### [What the task asks]
Unless it is a picture, every line from the start of the entries through the line with "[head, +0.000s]" must be retyped exactly.

★ ★ ★

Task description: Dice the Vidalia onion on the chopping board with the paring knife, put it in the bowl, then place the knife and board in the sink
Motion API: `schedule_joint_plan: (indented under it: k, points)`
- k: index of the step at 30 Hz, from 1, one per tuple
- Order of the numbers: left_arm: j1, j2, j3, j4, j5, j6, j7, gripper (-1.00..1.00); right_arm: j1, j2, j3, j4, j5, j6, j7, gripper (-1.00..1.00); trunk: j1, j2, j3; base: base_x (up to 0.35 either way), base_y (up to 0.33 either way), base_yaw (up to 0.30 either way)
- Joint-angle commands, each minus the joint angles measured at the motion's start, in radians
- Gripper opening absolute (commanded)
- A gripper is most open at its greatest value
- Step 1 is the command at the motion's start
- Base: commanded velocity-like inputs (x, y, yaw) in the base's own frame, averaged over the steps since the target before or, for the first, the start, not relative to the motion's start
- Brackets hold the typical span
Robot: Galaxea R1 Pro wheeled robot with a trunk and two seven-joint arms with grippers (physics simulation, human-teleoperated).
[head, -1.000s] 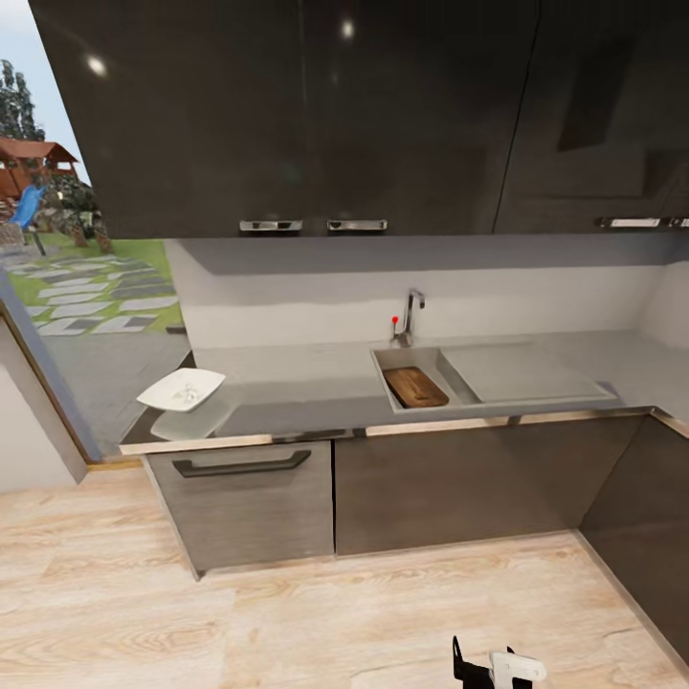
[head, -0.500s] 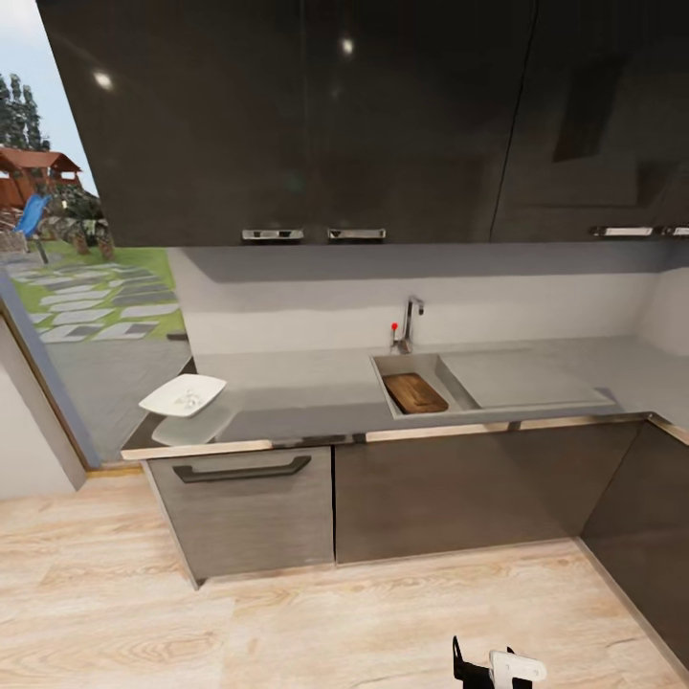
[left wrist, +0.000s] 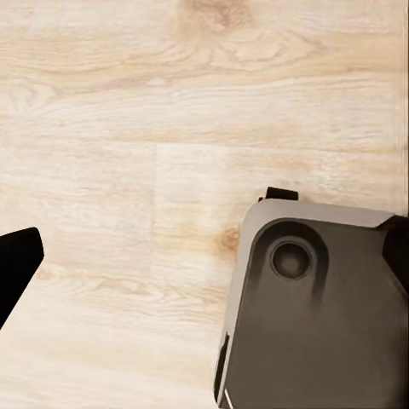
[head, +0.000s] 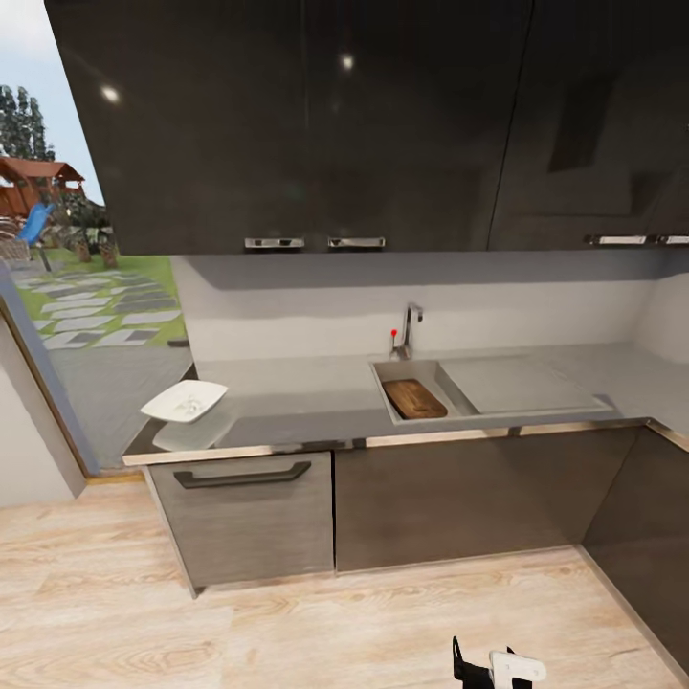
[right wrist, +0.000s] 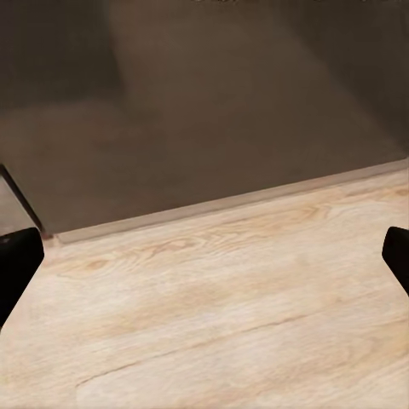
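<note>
Across the floor in the head view stands the countertop (head: 306, 407) with the sink (head: 394, 368) set into it. The brown chopping board (head: 413, 399) lies inside the sink basin. At the counter's left end sits the white bowl (head: 185, 400), with faint pale bits in it. The paring knife and the whole Vidalia onion are out of view. My left gripper (left wrist: 204, 260) is open over the wood floor, beside my own grey base (left wrist: 315, 315). The right gripper (right wrist: 204, 260) is open too, low over the floor facing a dark cabinet front.
Dark wall cabinets (head: 316, 124) hang above the counter, and a chrome faucet (head: 410, 327) with a red knob stands behind the sink. Lower cabinets turn a corner at the right (head: 641, 517). A window (head: 77, 287) opens at the left. Part of my right arm (head: 498, 667) shows at the bottom edge.
The whole head picture has slid down a little, so the camera has moved. The board, bowl and sink keep their places on the counter.
</note>
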Motion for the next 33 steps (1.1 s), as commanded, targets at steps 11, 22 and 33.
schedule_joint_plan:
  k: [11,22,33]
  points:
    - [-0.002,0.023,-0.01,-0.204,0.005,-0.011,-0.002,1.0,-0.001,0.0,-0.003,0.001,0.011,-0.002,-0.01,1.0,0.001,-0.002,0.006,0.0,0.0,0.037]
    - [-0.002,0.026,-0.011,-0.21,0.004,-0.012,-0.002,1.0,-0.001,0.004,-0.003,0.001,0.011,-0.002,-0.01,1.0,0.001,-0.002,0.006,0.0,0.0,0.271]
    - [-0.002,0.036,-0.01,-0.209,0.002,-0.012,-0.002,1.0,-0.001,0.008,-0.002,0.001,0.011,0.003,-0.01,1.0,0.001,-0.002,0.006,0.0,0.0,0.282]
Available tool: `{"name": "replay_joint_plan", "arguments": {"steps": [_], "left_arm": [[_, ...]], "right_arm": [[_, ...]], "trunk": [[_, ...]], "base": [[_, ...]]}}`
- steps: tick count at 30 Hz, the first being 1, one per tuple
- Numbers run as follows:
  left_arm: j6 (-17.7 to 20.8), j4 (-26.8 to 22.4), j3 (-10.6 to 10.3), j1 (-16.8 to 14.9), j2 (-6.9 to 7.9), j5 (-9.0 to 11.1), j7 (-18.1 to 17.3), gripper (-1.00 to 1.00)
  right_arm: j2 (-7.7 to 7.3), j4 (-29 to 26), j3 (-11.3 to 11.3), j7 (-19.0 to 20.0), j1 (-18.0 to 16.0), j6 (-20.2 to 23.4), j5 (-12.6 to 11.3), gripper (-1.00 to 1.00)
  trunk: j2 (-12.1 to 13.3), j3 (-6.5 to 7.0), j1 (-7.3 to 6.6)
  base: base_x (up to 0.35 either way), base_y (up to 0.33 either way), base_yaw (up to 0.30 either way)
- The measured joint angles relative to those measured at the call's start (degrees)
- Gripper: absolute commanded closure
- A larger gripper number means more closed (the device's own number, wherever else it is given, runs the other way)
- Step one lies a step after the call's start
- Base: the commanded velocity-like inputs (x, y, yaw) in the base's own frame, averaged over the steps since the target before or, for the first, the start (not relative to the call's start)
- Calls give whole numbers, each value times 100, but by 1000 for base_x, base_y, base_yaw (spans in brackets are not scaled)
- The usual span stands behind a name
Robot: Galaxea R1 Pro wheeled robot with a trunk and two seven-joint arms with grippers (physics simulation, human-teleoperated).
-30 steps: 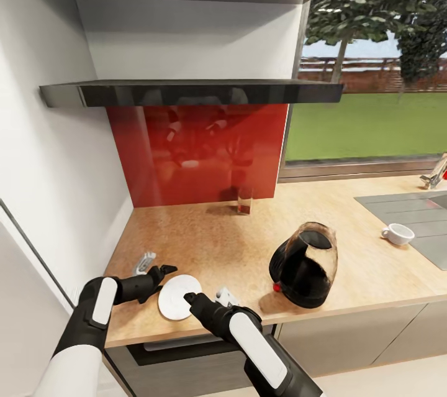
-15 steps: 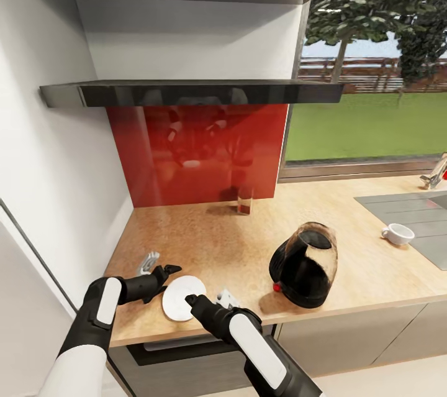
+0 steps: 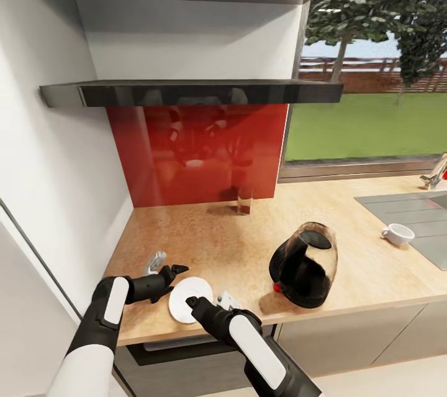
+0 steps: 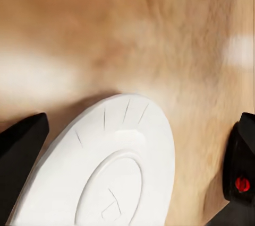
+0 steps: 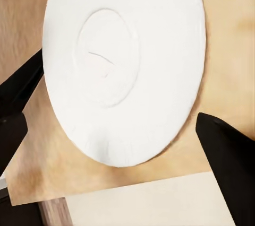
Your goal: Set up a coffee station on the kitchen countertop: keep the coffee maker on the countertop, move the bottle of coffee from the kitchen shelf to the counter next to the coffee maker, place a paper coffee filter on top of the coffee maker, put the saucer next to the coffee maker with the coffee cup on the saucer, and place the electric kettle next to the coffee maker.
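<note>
- Right gripper (image 3: 190, 301): at the front edge of the surface, tip over the near rim of the saucer. Jaws apart; in the right wrist view the two dark fingers (image 5: 226, 154) stand either side of the plate and clear of it.
- Left gripper (image 3: 176, 269): low over the surface near its front left corner, tip just beside the saucer's left rim. Whether the jaws are apart or together cannot be told.
- Saucer (image 3: 190, 299): flat round white plate with a sunken middle, lying on the surface close to the front edge, between the two grippers. No jaws close on it.
- Electric kettle (image 3: 305, 265): clear domed body, black base, small red switch; tilted, standing near the front edge, to the right of the saucer and apart from it.
- Countertop (image 3: 230, 241): light wood-grain surface, running from the left wall corner to the right.
- Coffee cup (image 3: 398, 233): small, white, well to the right, at the near edge of the grey sink drainer (image 3: 403, 210).
- Small glass (image 3: 244, 200): upright at the back edge, against the red backsplash (image 3: 198, 155).
- Kitchen shelf (image 3: 192, 92): glossy black slab on the wall above the backsplash.
</note>
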Motion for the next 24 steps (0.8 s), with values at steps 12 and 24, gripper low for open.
{"name": "replay_joint_plan", "arguments": {"steps": [12, 24], "left_arm": [[0, 26, -35, 1, -166, 3, -1, -100], [0, 36, -91, 1, -186, 7, -1, -100]], "right_arm": [[0, 8, 2, -1, 1, 2, -14, -100], [0, 7, 1, -1, 0, 3, -28, -100]], "trunk": [[0, 0, 0], [1, 0, 0]], "base": [[0, 0, 0], [0, 0, 0]]}}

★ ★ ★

### [Exercise response]
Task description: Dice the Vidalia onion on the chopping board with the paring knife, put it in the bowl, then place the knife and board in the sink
Motion API: `schedule_joint_plan: (indented under it: k, points)`
- k: index of the step at 30 Hz, from 1, one per tuple
- Order of the numbers: left_arm: j1, j2, j3, j4, j5, j6, j7, gripper (-1.00..1.00); right_arm: j1, j2, j3, j4, j5, j6, j7, gripper (-1.00..1.00); trunk: j1, j2, j3; base: base_x (up to 0.35 either way), base_y (up to 0.33 either way), base_yaw (up to 0.30 either way)
- Joint-angle commands, each minus the joint angles measured at the motion's start, in radians
- Gripper opening absolute (commanded)
- A gripper is most open at its greatest value
- Step 1 is the command at the motion's start
- Base: commanded velocity-like inputs (x, y, yaw) in the base's own frame, averaged over the steps since the target before or, for the first, the start, not relative to the motion's start
- Brackets hold the typical span
Robot: Galaxea R1 Pro wheeled robot with a trunk and two seven-joint arms with grippers (physics simulation, human-teleoperated).
[head, -1.000s] 
[head, -0.500s] 
[left wrist, +0.000s] 
[head, +0.000s] 

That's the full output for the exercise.